[Problem statement] Copy exactly, please, each line of the data below until the line that contains "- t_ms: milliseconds" has been copied, beginning at the top.

[Material provided]

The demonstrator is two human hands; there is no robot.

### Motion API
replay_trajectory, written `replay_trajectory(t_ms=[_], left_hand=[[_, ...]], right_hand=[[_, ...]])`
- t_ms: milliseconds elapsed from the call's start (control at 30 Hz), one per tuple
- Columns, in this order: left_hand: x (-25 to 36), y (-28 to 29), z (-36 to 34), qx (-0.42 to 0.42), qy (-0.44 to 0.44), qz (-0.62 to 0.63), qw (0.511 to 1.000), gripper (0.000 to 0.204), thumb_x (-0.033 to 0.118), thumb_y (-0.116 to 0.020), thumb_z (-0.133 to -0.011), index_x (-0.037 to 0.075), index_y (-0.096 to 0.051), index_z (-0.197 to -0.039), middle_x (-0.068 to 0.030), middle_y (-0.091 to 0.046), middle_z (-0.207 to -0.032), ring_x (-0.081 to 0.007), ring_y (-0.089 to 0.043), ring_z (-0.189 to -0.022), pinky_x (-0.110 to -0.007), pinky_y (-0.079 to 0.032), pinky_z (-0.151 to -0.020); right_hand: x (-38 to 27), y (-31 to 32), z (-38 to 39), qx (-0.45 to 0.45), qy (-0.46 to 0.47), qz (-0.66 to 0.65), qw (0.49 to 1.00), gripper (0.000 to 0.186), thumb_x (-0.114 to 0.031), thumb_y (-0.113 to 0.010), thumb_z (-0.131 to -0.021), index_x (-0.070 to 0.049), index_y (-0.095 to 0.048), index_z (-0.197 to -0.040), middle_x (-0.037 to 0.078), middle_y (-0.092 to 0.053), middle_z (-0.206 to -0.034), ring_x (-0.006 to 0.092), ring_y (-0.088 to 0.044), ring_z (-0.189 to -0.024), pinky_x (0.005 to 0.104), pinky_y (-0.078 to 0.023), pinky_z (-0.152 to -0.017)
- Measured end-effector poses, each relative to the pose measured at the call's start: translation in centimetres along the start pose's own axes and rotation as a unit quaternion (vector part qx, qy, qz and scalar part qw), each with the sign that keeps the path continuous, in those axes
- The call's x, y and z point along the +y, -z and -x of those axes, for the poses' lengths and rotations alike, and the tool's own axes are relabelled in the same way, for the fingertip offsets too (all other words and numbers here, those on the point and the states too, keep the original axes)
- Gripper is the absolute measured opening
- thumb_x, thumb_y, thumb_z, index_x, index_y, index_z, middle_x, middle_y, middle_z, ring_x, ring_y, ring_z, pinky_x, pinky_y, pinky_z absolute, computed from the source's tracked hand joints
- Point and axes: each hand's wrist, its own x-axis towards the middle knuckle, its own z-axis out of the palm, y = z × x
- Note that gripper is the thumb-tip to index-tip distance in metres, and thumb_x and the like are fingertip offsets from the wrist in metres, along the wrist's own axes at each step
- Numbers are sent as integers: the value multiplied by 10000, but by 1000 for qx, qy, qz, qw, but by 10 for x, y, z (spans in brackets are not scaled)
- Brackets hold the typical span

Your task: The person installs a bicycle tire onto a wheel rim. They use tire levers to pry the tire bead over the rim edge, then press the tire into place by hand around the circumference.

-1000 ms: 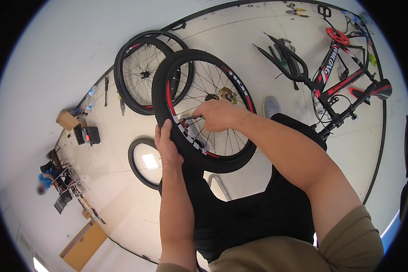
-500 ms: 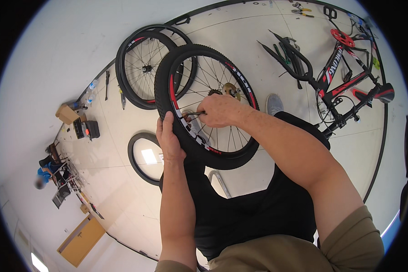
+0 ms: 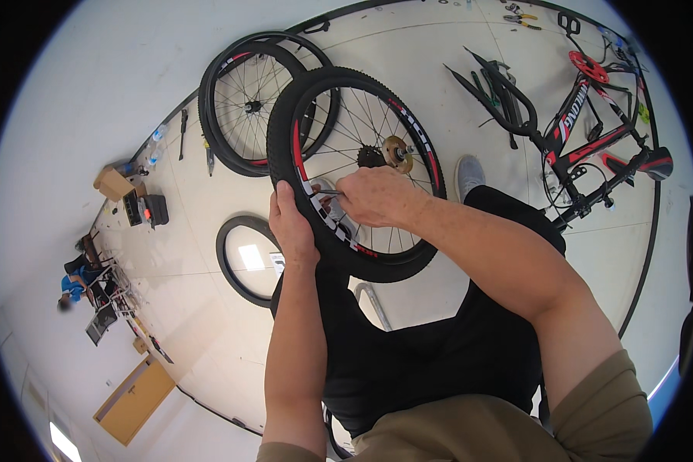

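A bicycle wheel point(image 3: 309, 98) with a knobby black tyre and a black, red and white rim stands tilted before me, by my thighs. My left hand point(image 3: 292, 227) is wrapped round the tyre at its near left side, thumb on the outer face; fingers show through the spokes. My right hand point(image 3: 379, 198) is closed in front of the spokes. It pinches a thin dark rod-like tool point(image 3: 327, 192) that reaches to the inner edge of the rim by my left fingers. The tool's kind cannot be made out. At the hub are a dark sprocket point(image 3: 370, 157) and a gold disc point(image 3: 398, 152).
More wheels point(image 3: 208, 112) lie behind on the left, with a loose tyre point(image 3: 223, 250) nearer. A black and red bike frame point(image 3: 570, 150) lies at right by a fork point(image 3: 527, 115). A cardboard box point(image 3: 112, 183) and a toolbox point(image 3: 157, 209) stand left. A person point(image 3: 73, 286) sits far left.
The view has shifted slightly, so the floor things sit a little differently. Both hands stay at the same part of the rim, with the tool still in my right hand.
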Motion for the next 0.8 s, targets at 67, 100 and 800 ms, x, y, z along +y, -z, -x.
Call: replay_trajectory(t_ms=[67, 100, 800], left_hand=[[5, -3, 3, -4, 9, 6, 1000, 398, 409, -472, -1072, 35, -598, -1124, -100, -704, -931, -193, -675, -707, -331, -583, -633], [6, -4, 4, -8, 14, 10, 1000, 401, 413, -469, -1072, 35, -596, -1121, -104, -705, -931, -196, -675, -702, -334, -583, -626], [2, 20, -12, -28, -51, -37, 998, 260, 222, -671, -953, 18, -632, -1110, -26, -652, -875, -128, -628, -727, -289, -544, -664]], right_hand=[[0, 1, 0, 3, 2, -3, 1000, 300, -222, -523, -942, 18, -704, -937, 237, -723, -916, 402, -718, -900, 495, -566, -839], [3, 0, -2, 2, 1, -4, 1000, 309, -228, -517, -943, 17, -704, -938, 238, -722, -915, 402, -717, -900, 495, -565, -840], [7, -9, -14, 44, 23, -10, 999, 280, -252, -531, -936, -52, -725, -919, 213, -723, -848, 408, -713, -834, 509, -567, -810]])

[Solution for this problem]
The demonstrator is two human hands; there is no robot.

### Motion API
replay_trajectory, written `replay_trajectory(t_ms=[_], left_hand=[[_, ...]], right_hand=[[_, ...]])`
- t_ms: milliseconds elapsed from the call's start (control at 30 Hz), one per tuple

This output requires nothing further.